Stefan Feuchtinger, head of market research and analysis at Vertis Environmental Finance, said 2023 emissions were mostly in line with market expectations with the fall reiterating the deep emission reductions in the EU ETS, which was another bearish sign for EU Allowances.
"We believe industry has not really recovered but at least stabilized its production levels. This draws a rather dire picture for EUAs over the next few months," Feuchtinger said.
"A recovery of EUAs therefore seems to hinge upon log-term oriented funds and traders to take long positions at the lows we are currently seeing. While there will be certainly a bit of that, think it will not be sustainable for the mid-term if power demand remains so sluggish again this year and industrial demand does not recover."
Analysts at S&P Global Commodity Insights had forecast 2023 EU ETS stationary emissions to total 1.123 billion mtCO2e, down 11% from 1.267 billion mtCO2e in 2022, and 17% lower than in 2020 during the pandemic.

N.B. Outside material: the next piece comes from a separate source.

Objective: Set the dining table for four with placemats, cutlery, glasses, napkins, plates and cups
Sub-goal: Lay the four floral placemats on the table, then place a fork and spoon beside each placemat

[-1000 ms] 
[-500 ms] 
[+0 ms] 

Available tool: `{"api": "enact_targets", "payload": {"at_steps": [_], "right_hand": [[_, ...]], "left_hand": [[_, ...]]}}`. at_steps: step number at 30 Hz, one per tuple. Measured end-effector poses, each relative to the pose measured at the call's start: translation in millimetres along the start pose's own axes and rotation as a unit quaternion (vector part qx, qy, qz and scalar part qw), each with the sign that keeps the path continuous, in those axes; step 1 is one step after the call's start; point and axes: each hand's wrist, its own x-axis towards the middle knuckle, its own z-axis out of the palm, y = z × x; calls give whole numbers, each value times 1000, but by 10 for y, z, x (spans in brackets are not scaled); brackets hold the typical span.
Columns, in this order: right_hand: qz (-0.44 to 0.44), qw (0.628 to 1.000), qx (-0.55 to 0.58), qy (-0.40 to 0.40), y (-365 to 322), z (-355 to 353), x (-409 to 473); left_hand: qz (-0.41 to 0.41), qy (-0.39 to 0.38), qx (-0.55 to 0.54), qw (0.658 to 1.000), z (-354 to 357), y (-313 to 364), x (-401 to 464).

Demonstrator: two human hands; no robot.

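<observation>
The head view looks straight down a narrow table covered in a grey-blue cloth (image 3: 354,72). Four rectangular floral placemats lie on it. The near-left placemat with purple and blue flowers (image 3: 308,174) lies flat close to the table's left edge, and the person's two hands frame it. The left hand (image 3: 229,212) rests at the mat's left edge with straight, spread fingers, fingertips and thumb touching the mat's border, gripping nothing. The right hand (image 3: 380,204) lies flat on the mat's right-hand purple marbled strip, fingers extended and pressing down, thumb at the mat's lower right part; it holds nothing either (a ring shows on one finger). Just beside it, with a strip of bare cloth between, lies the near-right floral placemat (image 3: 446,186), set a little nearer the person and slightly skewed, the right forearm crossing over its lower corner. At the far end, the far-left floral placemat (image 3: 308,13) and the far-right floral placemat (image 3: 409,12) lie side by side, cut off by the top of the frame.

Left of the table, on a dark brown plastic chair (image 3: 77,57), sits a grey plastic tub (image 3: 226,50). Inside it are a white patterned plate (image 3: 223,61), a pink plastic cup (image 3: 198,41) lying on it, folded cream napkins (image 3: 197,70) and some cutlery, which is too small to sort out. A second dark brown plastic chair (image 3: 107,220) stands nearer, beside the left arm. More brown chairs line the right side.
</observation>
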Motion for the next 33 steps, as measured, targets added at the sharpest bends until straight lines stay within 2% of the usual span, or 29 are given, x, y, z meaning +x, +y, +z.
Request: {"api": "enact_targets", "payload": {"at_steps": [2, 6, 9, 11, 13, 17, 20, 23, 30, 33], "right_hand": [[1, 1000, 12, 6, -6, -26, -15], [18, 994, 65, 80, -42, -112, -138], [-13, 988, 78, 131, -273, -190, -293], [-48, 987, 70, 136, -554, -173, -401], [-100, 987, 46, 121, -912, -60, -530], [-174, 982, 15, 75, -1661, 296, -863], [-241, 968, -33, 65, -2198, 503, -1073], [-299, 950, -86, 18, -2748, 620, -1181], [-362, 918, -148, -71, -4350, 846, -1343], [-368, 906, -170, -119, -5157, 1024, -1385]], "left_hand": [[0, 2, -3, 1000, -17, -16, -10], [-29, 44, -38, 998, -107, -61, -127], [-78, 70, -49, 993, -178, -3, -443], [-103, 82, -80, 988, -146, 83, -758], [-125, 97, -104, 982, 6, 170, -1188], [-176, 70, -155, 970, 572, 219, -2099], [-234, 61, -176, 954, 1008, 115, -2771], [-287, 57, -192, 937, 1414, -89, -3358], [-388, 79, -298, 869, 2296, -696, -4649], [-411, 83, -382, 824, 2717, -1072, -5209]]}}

"Weak macroeconomics was identified as one of the main drivers besides energy prices for the decline in emissions in 2023," S&P Global analysts said in a recent report. "2023 has been a stagnant year for [EU] gross domestic product growth and a contractionary year for Purchasing Managers' Index, and these have resulted in lower overall emissions projections."
The fall has seen an ongoing slump in carbon prices, with EU Allowances under the ETS halving in the space of a year.
EUAs hit a record high of over Eur100/mtCO2e in February 2023 but by late February this year were at a 34-month low, just above the Eur50/mt ($54/mt) mark.
Prices have recovered slightly since then on opportunistic short-term demand, but fundamentals remain largely bearish.
EUAs were trading at Eur58.40/mtCO2e at 1210 GMT on April 4, up 2% from the previous settlement, ICE data showed.
Platts, part of S&P Global Commodity Insights, assessed EUA contracts for December delivery at Eur57.41/mtCO2e April 3.